This week marks the two year anniversary of my escape from someone I consider to be extremely dangerous. Why is this person so dangerous? Because he is charming. He goes to church. He uses flattery. He does “nice” things for people. And he uses guilt, manipulation, and emotional blackmail to get people to do what he wants.
When people think of abuse, they tend to think of someone who hits his wife or girlfriend. But mental and emotional abuse can be so much worse. Because the victim usually has no proof and may not even realize it themselves for a long time. There are no bruises. There are no scars. (At least not visible ones.) They are slowly pulled into the relationship until they can see no way out. It is her word against his and these types of men are often respected leaders in the community. The same charm that they use to draw in the women they abuse is used on their neighbors, their boss, their pastor, their rabbi, etc. So when the woman comes forward with the truth, the reaction is usually that she is lying. That she is trying to get out of trouble for something. That she is jealous of him. There are many things that people tell themselves so that they don’t have to deal with the fact that they too have been duped by this man (or woman).
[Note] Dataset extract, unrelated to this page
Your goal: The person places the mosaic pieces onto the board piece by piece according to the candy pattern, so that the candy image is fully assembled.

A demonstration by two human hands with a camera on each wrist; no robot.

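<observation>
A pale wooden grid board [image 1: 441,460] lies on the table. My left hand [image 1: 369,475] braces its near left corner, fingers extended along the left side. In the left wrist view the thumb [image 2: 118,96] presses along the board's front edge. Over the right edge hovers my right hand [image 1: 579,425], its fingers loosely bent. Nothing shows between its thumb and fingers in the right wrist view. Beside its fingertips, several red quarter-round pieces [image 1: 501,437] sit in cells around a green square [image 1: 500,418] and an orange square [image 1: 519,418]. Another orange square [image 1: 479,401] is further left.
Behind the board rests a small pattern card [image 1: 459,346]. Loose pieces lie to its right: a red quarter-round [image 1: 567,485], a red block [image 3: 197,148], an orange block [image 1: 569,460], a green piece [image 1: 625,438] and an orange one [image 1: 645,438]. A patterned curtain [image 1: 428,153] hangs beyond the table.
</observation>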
In my case, I had made some very wrong decisions concerning my relationship with him. I take full responsibility for those decisions because they were my responsibility, no matter how I felt. However, he too had responsibility. He had the responsibility to respect me when I said “no”, no matter what my body language or anything else told him. He had the responsibility to not use guilt in order to keep me in a emotionally unhealthy relationship. He had the responsibility to own up to the full extent of what he had done when I finally told someone the truth.
If someone makes you feel like a bad friend/spouse/daughter/son/etc., you may be in a mentally abusive relationship.
If someone makes you feel like you are crazy and that you can’t trust your own perception/judgment, you may be in a mentally abusive relationship.
If someone won’t listen when you say no, whether sexually or not, you may be in an abusive relationship.
If someone seems like they are trying to control you (they have to know where you are at all times, they flip out if you ask to go one day without talking to them, etc.), you may be in a mentally abusive relationship.
If you feel like you need to change your behavior or otherwise be perfect or else that person will get upset with you and withdraw, you may be in a mentally abusive relationship.
If someone has different standards for what they can do and what you are “allowed” to do, you may be in a mentally abusive relationship.
If someone criticizes or teases you about your looks, your work, or anything that they know you are insecure about, you may be in a mentally abusive relationship.
If there are aspects of your relationship that you are uncomfortable with and have asked them to change and they say they will but make no obvious attempts to change (or change for a short time and then slowly reel you back into it), you may be in an abusive relationship.
If someone tells you that you are an idiot any time you disagree with him, you may be in a mentally abusive relationship.
You don’t have to be someone’s spouse or girl/boyfriend for this to apply. This man was supposed to be my friend, my father figure, my spiritual leader. In the process, he drew me away from my other friends, he did nothing to help my relationship with my real father and only encouraged my bad perceptions of him, and he used his spirituality as a way to guilt me when I did things he didn’t like. Or to convince me that our inappropriate relationship was fine and that I was being too legalistic.
If you find yourself nodding along to this list, you need to speak up to someone that you trust. You need to do everything in your power to escape the person you are thinking of. They will not change unless they are given a serious reason to and even then, they may not. I cannot promise that the people you tell will believe you at first. Some people may never believe you and that is their choice. Your choice is to stop letting this person have any part in your life. It will be hard. You may lose a lot. But I promise you, it will be worth it.
Two years later, I am happy. I am more confidant. I have a husband who loves me and doesn’t make me feel like a horrible human being or an idiot when I disagree with him. I don’t feel like I *have* to talk to someone every single day or they will be upset with me. I don’t worry about someone destroying me if I “make them too mad”. I made him mad and you know what? I was not destroyed. What would have destroyed me is staying in that relationship. Abusers only have the power that we (and others) give them. Do not allow someone who fits the descriptions above to have any power in your life anymore.
Let me say this again: I promise you it will be worth it. Maybe not today. Maybe not a month from now. But one day you will look back and say with pride “I made it stop.”